Exercise brief:
Scan the records for the word "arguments". Return each line where it is found.
(Records for this exercise Opens)
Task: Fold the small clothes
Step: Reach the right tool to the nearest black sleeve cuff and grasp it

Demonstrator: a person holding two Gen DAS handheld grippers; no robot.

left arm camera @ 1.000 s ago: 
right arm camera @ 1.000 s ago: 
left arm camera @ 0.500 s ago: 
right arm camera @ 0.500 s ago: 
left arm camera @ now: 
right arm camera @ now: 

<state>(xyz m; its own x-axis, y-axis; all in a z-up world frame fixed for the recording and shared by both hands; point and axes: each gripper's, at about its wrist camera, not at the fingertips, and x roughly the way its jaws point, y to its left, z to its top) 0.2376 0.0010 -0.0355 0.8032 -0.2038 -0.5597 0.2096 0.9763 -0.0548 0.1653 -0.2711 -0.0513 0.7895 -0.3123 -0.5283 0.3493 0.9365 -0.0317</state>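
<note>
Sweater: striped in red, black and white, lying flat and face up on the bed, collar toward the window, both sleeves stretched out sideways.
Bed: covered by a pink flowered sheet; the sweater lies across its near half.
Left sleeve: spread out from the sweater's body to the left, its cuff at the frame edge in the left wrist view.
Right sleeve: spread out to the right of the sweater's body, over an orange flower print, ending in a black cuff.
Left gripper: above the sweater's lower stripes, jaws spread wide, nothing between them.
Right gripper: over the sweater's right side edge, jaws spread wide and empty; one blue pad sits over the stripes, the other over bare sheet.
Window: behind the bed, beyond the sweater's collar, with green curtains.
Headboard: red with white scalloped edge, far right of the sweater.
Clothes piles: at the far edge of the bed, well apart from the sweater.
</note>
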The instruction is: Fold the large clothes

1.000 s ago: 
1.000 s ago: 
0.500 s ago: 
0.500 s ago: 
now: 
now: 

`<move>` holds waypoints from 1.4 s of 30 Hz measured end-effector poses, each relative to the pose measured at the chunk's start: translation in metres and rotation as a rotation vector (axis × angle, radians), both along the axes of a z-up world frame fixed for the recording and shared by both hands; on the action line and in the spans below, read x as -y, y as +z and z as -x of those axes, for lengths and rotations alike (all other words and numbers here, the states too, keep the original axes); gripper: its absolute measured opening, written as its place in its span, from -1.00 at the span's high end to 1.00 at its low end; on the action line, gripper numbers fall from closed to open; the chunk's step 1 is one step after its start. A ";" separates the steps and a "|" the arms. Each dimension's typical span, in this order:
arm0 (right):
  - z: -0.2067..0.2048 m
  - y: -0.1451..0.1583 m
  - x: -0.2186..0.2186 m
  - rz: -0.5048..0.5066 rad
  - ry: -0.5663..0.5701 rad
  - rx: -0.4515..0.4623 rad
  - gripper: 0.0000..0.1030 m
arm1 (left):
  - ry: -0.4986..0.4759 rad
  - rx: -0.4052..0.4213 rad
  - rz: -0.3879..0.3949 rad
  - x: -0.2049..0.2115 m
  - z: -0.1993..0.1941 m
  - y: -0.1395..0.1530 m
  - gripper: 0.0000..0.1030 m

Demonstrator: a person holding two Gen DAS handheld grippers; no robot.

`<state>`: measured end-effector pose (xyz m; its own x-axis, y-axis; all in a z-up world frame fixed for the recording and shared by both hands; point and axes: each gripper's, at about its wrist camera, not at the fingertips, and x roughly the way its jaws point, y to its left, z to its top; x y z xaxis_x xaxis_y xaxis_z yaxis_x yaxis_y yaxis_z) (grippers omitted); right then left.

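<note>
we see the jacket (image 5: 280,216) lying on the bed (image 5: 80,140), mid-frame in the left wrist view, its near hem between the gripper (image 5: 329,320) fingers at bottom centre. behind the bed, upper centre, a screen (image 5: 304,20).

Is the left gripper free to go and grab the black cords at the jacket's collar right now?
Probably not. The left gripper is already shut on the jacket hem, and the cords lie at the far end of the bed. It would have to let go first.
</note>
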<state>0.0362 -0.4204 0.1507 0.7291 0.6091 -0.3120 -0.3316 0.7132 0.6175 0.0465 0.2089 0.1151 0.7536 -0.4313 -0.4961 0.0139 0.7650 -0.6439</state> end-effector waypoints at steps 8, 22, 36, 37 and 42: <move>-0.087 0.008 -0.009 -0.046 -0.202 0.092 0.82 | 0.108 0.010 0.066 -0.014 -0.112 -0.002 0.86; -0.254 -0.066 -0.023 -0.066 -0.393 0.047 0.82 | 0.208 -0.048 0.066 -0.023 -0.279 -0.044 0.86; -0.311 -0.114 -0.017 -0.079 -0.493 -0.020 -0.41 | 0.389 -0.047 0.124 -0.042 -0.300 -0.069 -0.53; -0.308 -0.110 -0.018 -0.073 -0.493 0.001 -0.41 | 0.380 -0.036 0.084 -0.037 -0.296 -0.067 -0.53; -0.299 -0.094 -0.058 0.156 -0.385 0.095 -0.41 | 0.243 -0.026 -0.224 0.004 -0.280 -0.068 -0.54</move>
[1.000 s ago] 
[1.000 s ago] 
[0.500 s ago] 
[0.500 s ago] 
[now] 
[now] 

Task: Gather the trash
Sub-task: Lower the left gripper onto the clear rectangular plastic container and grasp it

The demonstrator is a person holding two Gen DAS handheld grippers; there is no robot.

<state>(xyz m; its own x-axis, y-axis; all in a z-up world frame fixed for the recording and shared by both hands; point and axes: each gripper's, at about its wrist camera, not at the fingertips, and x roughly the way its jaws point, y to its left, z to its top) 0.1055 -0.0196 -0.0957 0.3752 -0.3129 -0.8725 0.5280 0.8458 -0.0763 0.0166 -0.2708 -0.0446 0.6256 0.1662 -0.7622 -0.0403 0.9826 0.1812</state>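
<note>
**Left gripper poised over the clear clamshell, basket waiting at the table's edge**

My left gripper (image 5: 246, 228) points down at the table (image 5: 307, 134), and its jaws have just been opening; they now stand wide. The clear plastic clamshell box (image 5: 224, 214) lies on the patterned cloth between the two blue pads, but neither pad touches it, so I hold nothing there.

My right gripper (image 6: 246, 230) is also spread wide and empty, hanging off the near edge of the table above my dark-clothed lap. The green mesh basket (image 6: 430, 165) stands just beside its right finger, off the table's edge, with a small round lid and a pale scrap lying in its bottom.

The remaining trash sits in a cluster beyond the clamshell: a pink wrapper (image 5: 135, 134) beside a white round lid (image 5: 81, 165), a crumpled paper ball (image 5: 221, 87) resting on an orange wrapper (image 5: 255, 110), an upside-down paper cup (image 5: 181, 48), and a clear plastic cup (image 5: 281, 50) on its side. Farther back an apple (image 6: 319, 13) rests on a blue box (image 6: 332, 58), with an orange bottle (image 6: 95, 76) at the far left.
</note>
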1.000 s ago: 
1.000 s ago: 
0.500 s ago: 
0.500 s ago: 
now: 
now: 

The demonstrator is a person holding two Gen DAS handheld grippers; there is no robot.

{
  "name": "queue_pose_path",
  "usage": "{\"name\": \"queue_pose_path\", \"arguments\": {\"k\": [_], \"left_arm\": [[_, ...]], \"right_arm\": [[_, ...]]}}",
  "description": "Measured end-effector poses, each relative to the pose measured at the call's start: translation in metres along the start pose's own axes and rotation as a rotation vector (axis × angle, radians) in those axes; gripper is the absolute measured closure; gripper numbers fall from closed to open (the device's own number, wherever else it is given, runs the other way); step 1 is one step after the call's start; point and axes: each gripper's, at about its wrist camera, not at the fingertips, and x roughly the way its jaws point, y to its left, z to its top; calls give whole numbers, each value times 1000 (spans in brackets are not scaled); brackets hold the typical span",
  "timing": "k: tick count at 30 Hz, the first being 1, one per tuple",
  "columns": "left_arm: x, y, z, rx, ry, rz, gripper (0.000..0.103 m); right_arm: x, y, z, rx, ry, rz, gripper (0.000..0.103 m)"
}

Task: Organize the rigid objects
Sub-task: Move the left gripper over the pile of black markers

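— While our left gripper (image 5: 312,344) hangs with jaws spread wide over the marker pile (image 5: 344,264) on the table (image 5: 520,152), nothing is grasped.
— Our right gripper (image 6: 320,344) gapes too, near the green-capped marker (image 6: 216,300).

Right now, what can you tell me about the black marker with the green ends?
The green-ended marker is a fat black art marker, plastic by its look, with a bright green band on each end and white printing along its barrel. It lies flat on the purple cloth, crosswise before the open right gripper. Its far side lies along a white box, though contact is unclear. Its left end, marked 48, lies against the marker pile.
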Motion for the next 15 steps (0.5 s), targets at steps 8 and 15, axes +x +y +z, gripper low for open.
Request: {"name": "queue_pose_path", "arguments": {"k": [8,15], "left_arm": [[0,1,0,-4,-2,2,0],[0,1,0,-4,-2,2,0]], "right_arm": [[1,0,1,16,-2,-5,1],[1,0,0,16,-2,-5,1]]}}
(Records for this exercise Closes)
Result of this task:
  "usage": "{\"name\": \"queue_pose_path\", \"arguments\": {\"k\": [_], \"left_arm\": [[_, ...]], \"right_arm\": [[_, ...]]}}",
Request: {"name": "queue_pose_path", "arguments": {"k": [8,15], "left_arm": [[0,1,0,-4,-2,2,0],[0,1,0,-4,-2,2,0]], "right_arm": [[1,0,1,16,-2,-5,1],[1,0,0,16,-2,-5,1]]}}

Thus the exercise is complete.